### TASK DIRECTIONS
From the first line of the material below to the line containing "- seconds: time", repeat every line exactly and add nothing.

BEGIN SUPPLIED MATERIAL

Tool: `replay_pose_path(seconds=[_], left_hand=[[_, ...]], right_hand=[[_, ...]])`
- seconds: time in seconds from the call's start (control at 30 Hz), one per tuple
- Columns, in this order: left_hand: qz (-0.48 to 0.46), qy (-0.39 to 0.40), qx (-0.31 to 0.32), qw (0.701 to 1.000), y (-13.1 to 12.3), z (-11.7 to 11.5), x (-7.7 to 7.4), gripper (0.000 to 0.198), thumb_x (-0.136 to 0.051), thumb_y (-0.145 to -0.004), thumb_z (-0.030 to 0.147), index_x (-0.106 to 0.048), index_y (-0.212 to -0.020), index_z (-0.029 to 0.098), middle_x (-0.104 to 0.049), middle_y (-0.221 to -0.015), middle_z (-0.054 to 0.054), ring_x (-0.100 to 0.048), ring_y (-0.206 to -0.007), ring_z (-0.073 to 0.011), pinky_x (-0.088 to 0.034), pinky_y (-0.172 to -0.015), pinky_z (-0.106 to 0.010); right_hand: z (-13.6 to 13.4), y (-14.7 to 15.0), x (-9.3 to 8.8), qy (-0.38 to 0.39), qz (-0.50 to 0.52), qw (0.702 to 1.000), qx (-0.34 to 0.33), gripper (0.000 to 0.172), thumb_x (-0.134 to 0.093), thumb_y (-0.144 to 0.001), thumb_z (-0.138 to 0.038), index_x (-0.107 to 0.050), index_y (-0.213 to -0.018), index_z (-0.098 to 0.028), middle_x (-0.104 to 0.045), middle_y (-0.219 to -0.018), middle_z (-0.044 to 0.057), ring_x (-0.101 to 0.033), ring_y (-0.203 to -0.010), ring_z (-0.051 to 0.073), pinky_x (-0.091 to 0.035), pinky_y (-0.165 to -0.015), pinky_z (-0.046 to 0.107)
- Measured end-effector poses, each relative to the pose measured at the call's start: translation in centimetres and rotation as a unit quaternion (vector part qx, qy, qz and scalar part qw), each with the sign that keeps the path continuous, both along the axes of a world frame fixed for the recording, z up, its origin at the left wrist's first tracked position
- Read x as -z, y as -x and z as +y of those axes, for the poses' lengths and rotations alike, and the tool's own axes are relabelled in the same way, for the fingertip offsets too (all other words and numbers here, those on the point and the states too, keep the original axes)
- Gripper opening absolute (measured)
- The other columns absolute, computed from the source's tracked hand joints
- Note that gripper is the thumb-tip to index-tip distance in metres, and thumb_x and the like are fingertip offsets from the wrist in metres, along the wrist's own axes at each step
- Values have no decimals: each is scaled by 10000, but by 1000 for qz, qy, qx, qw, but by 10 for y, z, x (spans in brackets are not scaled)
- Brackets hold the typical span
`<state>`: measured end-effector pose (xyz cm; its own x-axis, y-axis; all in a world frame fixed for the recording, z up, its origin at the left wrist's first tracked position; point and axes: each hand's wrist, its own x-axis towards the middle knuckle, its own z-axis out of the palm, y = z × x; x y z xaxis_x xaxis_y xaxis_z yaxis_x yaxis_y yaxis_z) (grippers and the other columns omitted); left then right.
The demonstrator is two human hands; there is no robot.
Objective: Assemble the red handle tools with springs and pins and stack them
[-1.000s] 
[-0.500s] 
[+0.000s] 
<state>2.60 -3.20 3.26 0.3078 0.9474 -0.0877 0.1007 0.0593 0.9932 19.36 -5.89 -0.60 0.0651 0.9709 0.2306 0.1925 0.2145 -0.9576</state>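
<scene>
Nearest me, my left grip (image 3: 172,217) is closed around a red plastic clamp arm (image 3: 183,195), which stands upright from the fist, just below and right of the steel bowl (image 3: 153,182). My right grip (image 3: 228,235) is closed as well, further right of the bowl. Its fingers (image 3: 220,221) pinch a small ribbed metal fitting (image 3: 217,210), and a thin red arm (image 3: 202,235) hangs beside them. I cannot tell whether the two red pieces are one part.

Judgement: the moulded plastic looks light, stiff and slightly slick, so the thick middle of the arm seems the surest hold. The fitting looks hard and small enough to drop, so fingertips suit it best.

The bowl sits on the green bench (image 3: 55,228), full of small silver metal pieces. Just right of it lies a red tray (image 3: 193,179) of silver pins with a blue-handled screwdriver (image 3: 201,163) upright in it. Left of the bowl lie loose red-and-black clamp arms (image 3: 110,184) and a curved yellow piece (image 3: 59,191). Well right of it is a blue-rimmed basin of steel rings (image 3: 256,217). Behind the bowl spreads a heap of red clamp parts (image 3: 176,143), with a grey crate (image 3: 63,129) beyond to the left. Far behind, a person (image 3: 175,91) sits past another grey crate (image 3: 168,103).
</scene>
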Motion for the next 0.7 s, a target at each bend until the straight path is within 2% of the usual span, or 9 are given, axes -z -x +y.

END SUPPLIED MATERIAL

### SOLUTION TO THIS TASK
Tool: `replay_pose_path(seconds=[_], left_hand=[[_, ...]], right_hand=[[_, ...]])`
- seconds: time in seconds from the call's start (control at 30 Hz), one per tuple

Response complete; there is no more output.